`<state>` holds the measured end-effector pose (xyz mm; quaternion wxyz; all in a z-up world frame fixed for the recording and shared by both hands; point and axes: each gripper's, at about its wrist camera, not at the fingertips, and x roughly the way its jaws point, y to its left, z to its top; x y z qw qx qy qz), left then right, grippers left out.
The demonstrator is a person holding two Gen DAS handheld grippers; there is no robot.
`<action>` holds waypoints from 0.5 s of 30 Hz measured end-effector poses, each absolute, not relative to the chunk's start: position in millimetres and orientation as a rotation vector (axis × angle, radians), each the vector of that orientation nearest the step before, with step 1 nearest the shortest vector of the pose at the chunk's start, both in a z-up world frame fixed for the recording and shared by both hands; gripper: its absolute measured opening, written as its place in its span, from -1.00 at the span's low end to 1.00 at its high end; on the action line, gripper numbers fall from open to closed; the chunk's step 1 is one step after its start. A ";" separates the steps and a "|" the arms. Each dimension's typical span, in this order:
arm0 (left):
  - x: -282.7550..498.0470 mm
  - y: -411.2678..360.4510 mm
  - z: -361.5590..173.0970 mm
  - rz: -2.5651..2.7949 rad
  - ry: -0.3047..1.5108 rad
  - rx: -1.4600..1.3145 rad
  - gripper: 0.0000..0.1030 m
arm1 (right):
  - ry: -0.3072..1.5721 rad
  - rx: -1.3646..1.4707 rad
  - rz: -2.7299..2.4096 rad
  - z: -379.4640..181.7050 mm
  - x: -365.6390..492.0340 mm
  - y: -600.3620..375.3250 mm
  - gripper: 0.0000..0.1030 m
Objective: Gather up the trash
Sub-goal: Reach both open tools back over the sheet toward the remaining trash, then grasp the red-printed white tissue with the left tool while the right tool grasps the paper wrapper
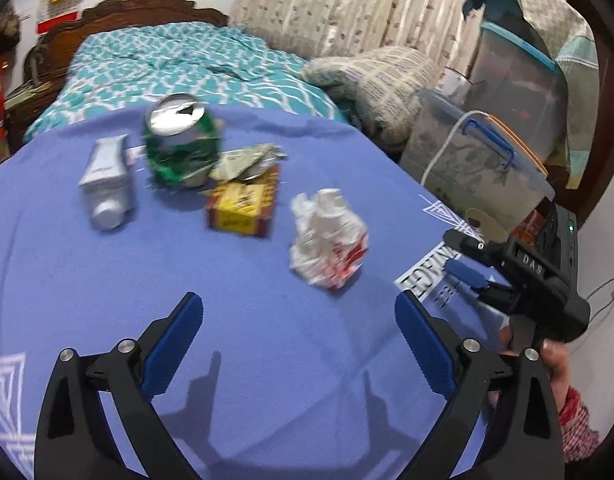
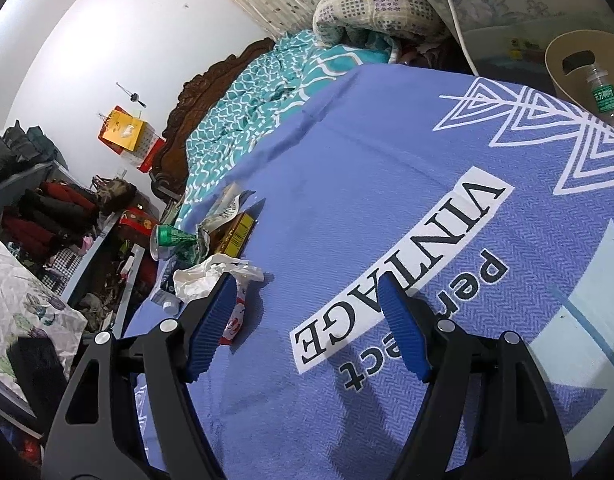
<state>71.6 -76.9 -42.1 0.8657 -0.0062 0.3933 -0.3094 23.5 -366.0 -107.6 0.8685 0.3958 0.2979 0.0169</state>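
Observation:
Trash lies on a blue cloth [image 1: 227, 300]. In the left wrist view I see a crumpled white and red wrapper [image 1: 327, 238], a yellow and red box [image 1: 243, 210], a crushed green can [image 1: 181, 140], a silver tube [image 1: 107, 180] and a torn packet [image 1: 251, 158]. My left gripper [image 1: 299, 316] is open and empty, just short of the wrapper. My right gripper [image 1: 467, 276] shows at the right edge, held by a hand. In the right wrist view my right gripper [image 2: 307, 300] is open and empty over the cloth's lettering, with the wrapper [image 2: 211, 276] beside its left finger and the can [image 2: 171, 240] beyond.
A bed with a teal quilt [image 1: 167, 64] lies behind the cloth. Clear plastic bins [image 1: 487, 168] stand at the right. A plastic bottle [image 2: 603, 96] and a tan disc [image 2: 579, 60] sit at the cloth's far right. Cluttered shelves [image 2: 67, 220] are at the left.

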 end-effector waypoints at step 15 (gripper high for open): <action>112.4 -130.0 -63.4 -0.758 0.898 0.024 -0.37 | 0.699 0.610 0.163 -83.9 56.9 -331.2 0.34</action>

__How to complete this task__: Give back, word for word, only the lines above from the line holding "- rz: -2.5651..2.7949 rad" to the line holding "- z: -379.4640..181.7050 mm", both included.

__Solution to this task__:
  - rz: -2.5651..2.7949 rad
  - ry: -0.3047..1.5108 rad
  - rx: -1.4600..1.3145 rad
  - gripper: 0.0000..0.1030 m
arm1 (right):
  - ry: -0.3072..1.5721 rad
  - rx: -1.3646..1.4707 rad
  - rz: -2.7299..2.4096 rad
  - z: -379.4640..181.7050 mm

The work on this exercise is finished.